What lines in the material hold the string "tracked"? Return every one of them.

>>

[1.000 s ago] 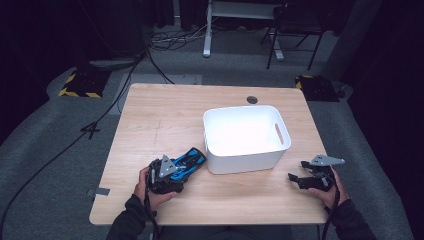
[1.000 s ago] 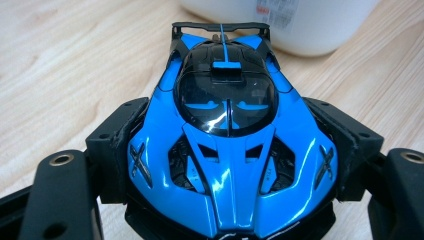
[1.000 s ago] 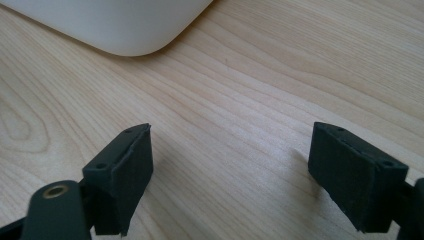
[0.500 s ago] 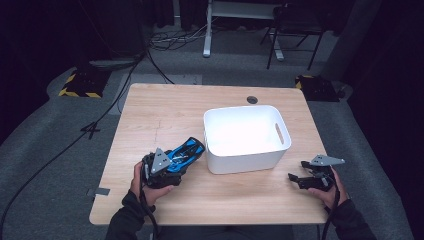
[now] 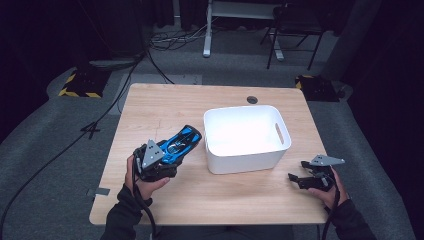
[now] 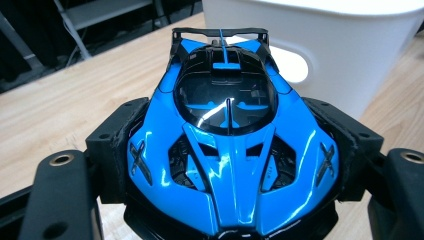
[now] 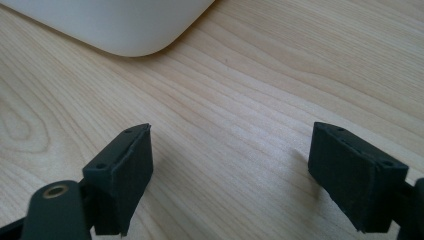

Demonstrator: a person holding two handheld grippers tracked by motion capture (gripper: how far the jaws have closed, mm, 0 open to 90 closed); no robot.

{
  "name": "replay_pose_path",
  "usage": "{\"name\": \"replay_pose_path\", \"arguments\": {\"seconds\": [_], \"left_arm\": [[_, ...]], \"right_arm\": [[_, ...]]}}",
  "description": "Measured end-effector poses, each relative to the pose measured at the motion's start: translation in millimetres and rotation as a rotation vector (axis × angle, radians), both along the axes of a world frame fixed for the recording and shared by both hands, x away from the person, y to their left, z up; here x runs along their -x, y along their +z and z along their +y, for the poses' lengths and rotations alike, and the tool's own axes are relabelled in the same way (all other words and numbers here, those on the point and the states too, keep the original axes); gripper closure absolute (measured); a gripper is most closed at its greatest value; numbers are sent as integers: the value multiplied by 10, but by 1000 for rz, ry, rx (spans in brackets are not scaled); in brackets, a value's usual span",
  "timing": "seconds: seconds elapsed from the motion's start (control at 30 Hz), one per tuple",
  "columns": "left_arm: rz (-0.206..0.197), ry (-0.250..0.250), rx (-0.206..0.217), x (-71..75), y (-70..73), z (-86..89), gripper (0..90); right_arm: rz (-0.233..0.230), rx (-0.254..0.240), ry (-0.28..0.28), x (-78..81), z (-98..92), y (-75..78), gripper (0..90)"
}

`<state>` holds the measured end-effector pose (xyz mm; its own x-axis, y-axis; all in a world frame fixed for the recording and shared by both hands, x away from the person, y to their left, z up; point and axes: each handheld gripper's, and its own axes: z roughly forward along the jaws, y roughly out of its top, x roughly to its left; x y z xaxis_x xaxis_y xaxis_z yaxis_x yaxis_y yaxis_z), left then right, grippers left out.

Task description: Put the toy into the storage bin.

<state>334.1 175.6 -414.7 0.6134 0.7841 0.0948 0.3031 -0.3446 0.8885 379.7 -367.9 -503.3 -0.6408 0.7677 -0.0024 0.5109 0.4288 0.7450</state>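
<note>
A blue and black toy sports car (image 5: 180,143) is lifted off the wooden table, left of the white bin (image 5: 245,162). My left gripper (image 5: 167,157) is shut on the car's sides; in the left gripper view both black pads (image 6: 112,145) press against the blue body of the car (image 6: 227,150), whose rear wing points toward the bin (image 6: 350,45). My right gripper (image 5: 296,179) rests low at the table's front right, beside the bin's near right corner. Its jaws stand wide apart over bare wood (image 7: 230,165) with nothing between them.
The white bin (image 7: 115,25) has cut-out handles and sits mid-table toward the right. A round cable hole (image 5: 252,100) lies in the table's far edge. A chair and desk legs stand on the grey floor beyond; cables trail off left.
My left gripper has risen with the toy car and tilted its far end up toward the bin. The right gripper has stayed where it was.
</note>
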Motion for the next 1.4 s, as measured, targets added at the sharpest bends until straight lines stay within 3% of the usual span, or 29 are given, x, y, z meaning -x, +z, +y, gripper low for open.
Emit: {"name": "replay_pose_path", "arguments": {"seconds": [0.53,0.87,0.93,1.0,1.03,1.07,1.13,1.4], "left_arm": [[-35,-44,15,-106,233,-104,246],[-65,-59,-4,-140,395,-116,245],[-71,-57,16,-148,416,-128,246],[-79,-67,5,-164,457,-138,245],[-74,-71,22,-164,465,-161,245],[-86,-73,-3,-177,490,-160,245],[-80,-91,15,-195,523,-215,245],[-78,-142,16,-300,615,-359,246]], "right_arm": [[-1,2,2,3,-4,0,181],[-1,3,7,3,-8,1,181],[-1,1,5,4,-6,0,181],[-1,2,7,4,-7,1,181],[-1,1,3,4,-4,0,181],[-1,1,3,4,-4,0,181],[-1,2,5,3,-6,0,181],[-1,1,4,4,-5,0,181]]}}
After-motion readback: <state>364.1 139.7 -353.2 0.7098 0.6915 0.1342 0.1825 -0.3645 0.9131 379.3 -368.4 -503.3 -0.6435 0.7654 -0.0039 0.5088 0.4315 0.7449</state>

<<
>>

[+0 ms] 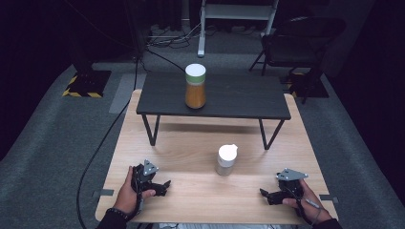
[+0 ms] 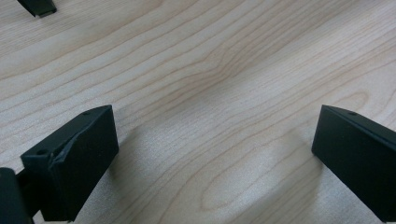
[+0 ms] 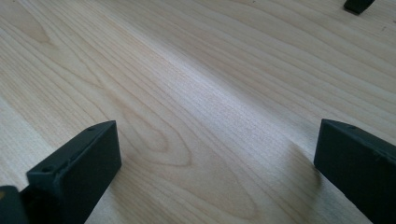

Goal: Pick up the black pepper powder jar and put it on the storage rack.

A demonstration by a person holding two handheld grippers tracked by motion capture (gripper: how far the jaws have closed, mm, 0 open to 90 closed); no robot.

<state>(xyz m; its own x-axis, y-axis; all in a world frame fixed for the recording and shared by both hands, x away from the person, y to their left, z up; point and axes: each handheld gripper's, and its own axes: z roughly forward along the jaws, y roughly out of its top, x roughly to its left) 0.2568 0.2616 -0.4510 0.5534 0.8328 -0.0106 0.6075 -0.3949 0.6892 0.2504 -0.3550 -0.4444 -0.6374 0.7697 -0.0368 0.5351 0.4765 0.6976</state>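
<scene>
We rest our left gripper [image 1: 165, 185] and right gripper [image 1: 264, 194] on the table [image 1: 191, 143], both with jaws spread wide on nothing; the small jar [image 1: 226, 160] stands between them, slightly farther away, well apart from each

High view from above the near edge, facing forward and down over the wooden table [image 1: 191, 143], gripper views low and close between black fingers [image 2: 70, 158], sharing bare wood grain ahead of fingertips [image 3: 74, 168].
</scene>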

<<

▶ [Solution to this task]:
Demonstrator: a person holding two handheld grippers tracked by motion capture (gripper: how far the jaws have closed, mm, 0 open to 90 closed); no robot.
A demonstration by a person holding two handheld grippers tracked by motion capture (gripper: how far the jaws have closed, mm, 0 open to 90 closed); no robot.

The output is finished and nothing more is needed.